An exact, complete copy of the entries that follow is needed.

[[ Data for processing, beginning ]]

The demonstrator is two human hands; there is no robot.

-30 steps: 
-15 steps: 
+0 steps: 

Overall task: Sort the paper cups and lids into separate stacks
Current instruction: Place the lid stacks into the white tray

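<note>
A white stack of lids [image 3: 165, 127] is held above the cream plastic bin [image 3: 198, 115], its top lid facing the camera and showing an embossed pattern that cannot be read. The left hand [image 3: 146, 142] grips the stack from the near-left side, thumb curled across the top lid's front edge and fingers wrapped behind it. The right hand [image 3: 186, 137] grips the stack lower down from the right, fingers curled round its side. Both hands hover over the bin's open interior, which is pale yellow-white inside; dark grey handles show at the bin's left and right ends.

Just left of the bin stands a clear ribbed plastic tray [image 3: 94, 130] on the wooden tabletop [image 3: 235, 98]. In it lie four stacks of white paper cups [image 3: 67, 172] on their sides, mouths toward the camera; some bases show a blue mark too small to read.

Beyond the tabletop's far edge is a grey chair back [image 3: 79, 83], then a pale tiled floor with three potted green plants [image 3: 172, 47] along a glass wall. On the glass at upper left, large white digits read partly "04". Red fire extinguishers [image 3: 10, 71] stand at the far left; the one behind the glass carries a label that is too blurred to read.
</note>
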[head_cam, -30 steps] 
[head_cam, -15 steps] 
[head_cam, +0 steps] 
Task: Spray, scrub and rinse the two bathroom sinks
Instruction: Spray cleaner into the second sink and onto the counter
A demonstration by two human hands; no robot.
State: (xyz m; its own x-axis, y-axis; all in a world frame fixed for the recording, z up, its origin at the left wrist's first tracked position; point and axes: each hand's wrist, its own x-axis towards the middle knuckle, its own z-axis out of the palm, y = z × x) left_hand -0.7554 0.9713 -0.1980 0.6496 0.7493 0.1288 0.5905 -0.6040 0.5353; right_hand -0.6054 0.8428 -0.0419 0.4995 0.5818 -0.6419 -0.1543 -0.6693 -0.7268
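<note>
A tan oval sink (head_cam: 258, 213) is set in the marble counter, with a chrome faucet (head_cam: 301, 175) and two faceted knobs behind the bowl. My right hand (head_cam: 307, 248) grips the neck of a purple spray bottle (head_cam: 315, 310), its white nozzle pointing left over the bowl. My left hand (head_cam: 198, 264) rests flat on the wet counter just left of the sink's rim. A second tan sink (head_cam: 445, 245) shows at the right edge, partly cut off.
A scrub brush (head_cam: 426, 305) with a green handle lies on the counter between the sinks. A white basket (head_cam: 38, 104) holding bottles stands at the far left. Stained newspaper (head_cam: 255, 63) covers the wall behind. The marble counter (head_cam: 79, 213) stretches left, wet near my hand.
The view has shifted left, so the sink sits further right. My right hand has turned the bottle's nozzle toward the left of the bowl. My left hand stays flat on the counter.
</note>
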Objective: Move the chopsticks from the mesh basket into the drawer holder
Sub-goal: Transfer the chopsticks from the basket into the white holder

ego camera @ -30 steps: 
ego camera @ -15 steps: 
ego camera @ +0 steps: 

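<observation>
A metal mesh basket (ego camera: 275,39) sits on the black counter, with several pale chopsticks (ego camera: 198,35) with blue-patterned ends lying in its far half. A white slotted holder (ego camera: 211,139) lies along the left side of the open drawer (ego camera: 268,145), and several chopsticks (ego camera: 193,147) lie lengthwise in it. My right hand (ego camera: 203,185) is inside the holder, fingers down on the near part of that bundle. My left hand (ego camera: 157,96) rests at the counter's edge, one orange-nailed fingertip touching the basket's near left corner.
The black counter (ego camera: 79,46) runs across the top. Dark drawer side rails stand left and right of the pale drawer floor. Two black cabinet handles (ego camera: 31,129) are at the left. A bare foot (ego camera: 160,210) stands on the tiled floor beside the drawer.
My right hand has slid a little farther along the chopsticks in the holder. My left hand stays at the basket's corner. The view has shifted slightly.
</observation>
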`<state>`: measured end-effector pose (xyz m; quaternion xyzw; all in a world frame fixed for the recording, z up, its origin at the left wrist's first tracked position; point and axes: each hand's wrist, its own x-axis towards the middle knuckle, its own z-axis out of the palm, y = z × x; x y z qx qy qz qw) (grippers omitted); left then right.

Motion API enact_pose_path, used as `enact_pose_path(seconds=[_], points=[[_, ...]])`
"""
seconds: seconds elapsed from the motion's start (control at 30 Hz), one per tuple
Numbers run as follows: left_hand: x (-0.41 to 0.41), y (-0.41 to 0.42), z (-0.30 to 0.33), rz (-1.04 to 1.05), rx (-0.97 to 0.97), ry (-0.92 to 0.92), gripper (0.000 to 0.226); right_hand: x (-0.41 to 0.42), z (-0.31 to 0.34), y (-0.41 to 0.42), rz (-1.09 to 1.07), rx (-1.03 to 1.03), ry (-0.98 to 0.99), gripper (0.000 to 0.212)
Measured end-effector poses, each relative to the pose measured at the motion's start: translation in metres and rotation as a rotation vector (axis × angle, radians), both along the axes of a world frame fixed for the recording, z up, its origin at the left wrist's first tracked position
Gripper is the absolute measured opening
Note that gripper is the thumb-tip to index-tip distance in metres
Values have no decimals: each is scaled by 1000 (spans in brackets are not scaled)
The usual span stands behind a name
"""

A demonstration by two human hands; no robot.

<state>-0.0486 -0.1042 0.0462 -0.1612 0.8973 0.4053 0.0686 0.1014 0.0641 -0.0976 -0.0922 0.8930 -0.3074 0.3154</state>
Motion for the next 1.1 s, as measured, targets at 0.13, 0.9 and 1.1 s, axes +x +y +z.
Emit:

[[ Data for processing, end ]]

- Expected output
The demonstrator is two human hands; there is no robot.

-30 steps: 
-15 steps: 
+0 steps: 

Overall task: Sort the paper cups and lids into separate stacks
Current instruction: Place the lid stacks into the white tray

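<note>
A white stack of lids [image 3: 165, 127] is held above the cream plastic bin [image 3: 198, 115], its top lid facing the camera and showing an embossed pattern that cannot be read. The left hand [image 3: 146, 142] grips the stack from the near-left side, thumb curled across the top lid's front edge and fingers wrapped behind it. The right hand [image 3: 186, 137] grips the stack lower down from the right, fingers curled round its side. Both hands hover over the bin's open interior, which is pale yellow-white inside; dark grey handles show at the bin's left and right ends.

Just left of the bin stands a clear ribbed plastic tray [image 3: 94, 130] on the wooden tabletop [image 3: 235, 98]. In it lie four stacks of white paper cups [image 3: 67, 172] on their sides, mouths toward the camera; some bases show a blue mark too small to read.

Beyond the tabletop's far edge is a grey chair back [image 3: 79, 83], then a pale tiled floor with three potted green plants [image 3: 172, 47] along a glass wall. On the glass at upper left, large white digits read partly "04". Red fire extinguishers [image 3: 10, 71] stand at the far left; the one behind the glass carries a label that is too blurred to read.
</note>
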[head_cam, -30 steps] 
[head_cam, -15 steps] 
[head_cam, +0 steps] 
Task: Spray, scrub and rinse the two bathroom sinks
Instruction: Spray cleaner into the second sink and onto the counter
A demonstration by two human hands; no robot.
State: (xyz m; its own x-axis, y-axis; all in a world frame fixed for the recording, z up, its origin at the left wrist's first tracked position; point and axes: each hand's wrist, its own x-axis towards the middle knuckle, its own z-axis out of the palm, y = z × x) left_hand -0.7554 0.9713 -0.1980 0.6496 0.7493 0.1288 0.5905 -0.6040 0.5353; right_hand -0.6054 0.8428 -0.0419 0.4995 0.5818 -0.6419 -0.1543 -0.6693 -0.7268
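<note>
A tan oval sink (head_cam: 258, 213) is set in the marble counter, with a chrome faucet (head_cam: 301, 175) and two faceted knobs behind the bowl. My right hand (head_cam: 307, 248) grips the neck of a purple spray bottle (head_cam: 315, 310), its white nozzle pointing left over the bowl. My left hand (head_cam: 198, 264) rests flat on the wet counter just left of the sink's rim. A second tan sink (head_cam: 445, 245) shows at the right edge, partly cut off.
A scrub brush (head_cam: 426, 305) with a green handle lies on the counter between the sinks. A white basket (head_cam: 38, 104) holding bottles stands at the far left. Stained newspaper (head_cam: 255, 63) covers the wall behind. The marble counter (head_cam: 79, 213) stretches left, wet near my hand.
The view has shifted left, so the sink sits further right. My right hand has turned the bottle's nozzle toward the left of the bowl. My left hand stays flat on the counter.
</note>
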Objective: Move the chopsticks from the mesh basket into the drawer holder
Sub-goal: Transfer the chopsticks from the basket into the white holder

ego camera @ -30 steps: 
ego camera @ -15 steps: 
ego camera @ +0 steps: 

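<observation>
A metal mesh basket (ego camera: 275,39) sits on the black counter, with several pale chopsticks (ego camera: 198,35) with blue-patterned ends lying in its far half. A white slotted holder (ego camera: 211,139) lies along the left side of the open drawer (ego camera: 268,145), and several chopsticks (ego camera: 193,147) lie lengthwise in it. My right hand (ego camera: 203,185) is inside the holder, fingers down on the near part of that bundle. My left hand (ego camera: 157,96) rests at the counter's edge, one orange-nailed fingertip touching the basket's near left corner.
The black counter (ego camera: 79,46) runs across the top. Dark drawer side rails stand left and right of the pale drawer floor. Two black cabinet handles (ego camera: 31,129) are at the left. A bare foot (ego camera: 160,210) stands on the tiled floor beside the drawer.
My right hand has slid a little farther along the chopsticks in the holder. My left hand stays at the basket's corner. The view has shifted slightly.
</observation>
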`<state>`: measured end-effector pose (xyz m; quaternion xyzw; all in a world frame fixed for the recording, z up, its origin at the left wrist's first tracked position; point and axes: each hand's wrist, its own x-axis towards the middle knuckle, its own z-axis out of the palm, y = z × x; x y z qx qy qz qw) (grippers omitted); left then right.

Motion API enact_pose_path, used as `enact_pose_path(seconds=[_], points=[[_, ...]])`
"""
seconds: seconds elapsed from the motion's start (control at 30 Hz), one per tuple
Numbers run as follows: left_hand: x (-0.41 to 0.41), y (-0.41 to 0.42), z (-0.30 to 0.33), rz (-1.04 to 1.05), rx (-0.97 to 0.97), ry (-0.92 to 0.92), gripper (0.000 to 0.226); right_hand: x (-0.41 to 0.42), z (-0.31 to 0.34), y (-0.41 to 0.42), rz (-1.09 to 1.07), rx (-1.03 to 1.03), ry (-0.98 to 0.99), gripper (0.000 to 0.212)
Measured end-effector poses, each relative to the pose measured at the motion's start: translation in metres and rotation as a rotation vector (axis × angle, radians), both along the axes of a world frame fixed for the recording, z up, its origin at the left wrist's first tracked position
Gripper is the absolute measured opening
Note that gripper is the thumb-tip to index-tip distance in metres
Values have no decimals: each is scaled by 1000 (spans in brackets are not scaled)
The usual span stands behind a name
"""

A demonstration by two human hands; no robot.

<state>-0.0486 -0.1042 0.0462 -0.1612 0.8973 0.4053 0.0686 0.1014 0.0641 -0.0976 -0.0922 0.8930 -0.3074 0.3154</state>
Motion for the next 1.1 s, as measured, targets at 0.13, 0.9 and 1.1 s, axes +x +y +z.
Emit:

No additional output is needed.